Pecados nuevos
En los primeros tiempos de la catolicidad, los pecados capitales eran ocho, pero hace algo más de 1400 años se suprimió uno -el orgullo-, por lo que el papa Gregorio I oficializó una lista de siete: la envidia, la codicia (o la avaricia), la pereza, la gula, la soberbia, la ira y la lujuria.
La BBC de Londres opina que esa tanda perdió casi toda vigencia, ya que resulta, hoy, muy poco representativa de las vergüenzas fundamentales de la humanidad. Filósofos británicos creen, por ejemplo, que la pereza, en tanto pecado, constituye una vulgar zarandaja del ánimo, una antigualla costumbrista del todo venial e incompatible con las corrupciones que la civilización ha sabido auspiciar.
La BBC es una cadena de emisoras radiales y canales de televisión y llevó adelante una encuesta que comprendió a todo el Reino Unido y que arrojó conclusiones de este porte: el 63 por ciento de los británicos estima que aquella primitiva nómina rebosa colosal ingenuidad y que, vista como un compendio de pecados, podría integrar cualquier catecismo de aprendiz de político o de aspirante a pez gordo en el proceloso universo de las finanzas.
En cuanto a la soberbia y la envidia, esto afirma el prestigioso pensador Woodrow Peribáñez, parroquiano habitual de las tabernas de Picadilly Circus: "Guste o no, la soberbia forma parte de las virtudes cardinales de cuanto sujeto empuña la sartén por el mango, máxime si se trata de un inconformista voluptuoso e insaciable. Y la envidia, ¡ah, pobrecita!, se ha vuelto una indispensable carta de crédito para todo individuo con ganas de superar su condición de triste proletario".
De acuerdo con la compulsa, los pecados capitales decididamente out resultan ser la ira y la gula, entendidos como rasgos normales de la personalidad de cuanto sujeto transita el estresado tiempo presente. Y Peribáñez, de pronto ceñudo, hace saber que la lujuria es también un pecado obsoleto: "Es muy raro de experimentar, como no sea mediante las burdas ensoñaciones que suele proponer el chateo cibernético".
Sociólogos londinenses juzgan que, a quince siglos de establecidos, no parece descabellada la idea de armar una nueva lista de pecados capitales.

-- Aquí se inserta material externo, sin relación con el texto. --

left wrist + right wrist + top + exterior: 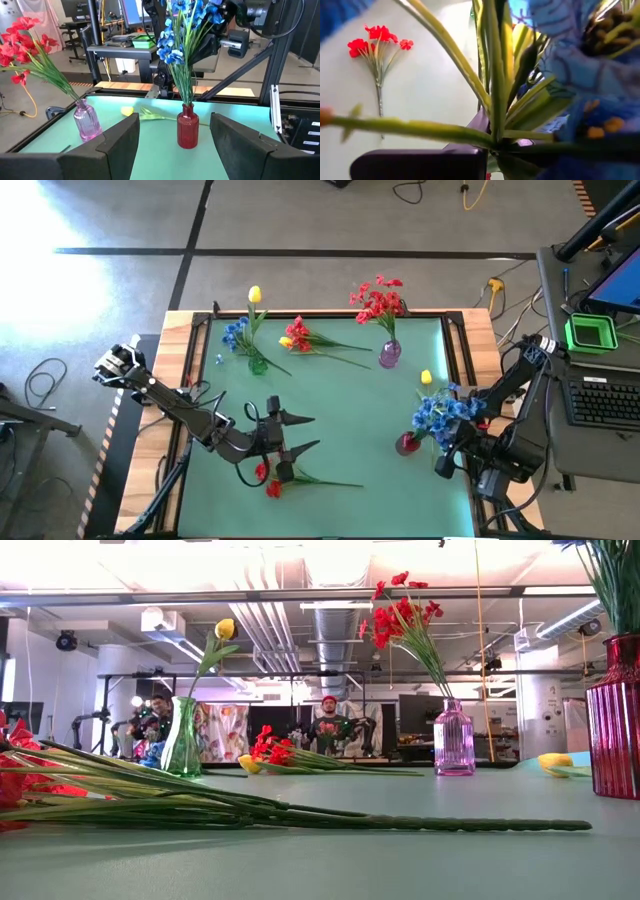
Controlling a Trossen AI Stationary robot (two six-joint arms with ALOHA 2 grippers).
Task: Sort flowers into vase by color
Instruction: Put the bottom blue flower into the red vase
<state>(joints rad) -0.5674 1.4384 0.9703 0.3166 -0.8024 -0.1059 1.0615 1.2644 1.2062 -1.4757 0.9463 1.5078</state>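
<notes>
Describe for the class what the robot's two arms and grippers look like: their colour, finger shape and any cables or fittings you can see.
Both arms are dark, almost black, built of jointed segments. The left gripper has two flat, pointed black fingers, broad and wedge-shaped up close. The left arm has a pale grey fitting at its base end, and thin black cables loop beside it. The right gripper is equally dark, its arm bulkier.
</notes>
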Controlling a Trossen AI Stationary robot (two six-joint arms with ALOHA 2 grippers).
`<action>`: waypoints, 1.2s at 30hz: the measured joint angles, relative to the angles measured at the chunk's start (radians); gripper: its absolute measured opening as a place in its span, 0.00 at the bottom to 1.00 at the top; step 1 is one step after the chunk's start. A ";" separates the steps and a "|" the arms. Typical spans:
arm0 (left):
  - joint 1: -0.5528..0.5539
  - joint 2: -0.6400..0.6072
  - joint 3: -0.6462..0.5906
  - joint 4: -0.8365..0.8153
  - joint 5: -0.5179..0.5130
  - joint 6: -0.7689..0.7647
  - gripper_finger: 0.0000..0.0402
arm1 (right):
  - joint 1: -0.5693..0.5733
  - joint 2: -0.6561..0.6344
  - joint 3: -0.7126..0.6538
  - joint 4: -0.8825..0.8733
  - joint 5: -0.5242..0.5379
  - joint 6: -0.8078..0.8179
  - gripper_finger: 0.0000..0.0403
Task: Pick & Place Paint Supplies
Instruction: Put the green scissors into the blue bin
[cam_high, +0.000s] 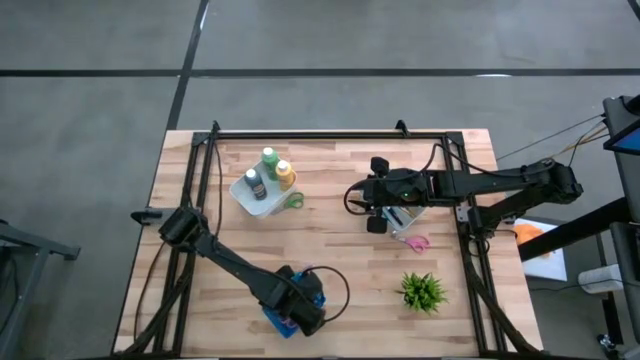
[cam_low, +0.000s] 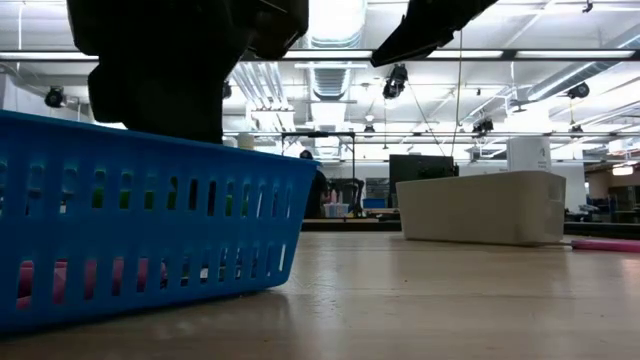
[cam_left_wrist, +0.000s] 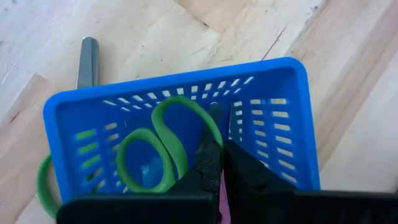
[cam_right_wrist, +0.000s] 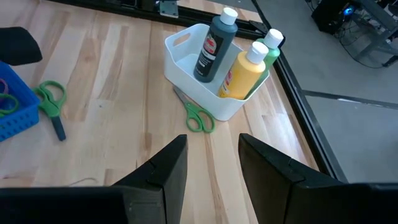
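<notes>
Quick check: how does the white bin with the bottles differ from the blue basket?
The white bin has solid walls; the blue basket has slotted ones. The white bin holds three upright bottles; the blue basket holds green-handled scissors. The left gripper hangs over the blue basket; the white bin stands clear of both arms. Both are open-topped.

The high view looks straight down on the whole pale wooden table (cam_high: 340, 200), while the low view sits close beside the slotted blue plastic basket (cam_low: 140, 225), which the left wrist view shares from above.
</notes>
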 joint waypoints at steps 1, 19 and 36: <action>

De los tradicionales sólo debería permanecer el opíparo pecado de la codicia, y en reemplazo de los otros podrían ingresar la crueldad, el fanatismo (incluso el fanatismo religioso), la violencia, la hipocresía, el enriquecimiento obsceno, el armamentismo, la pobreza ocasionada, el hambre infligido?
"La modernidad, de tan generosa, quizá contribuya a que los pecados capitales no sean apenas siete", musita Peribáñez, muy socarrón al cabo de su tercer Bloody Mary.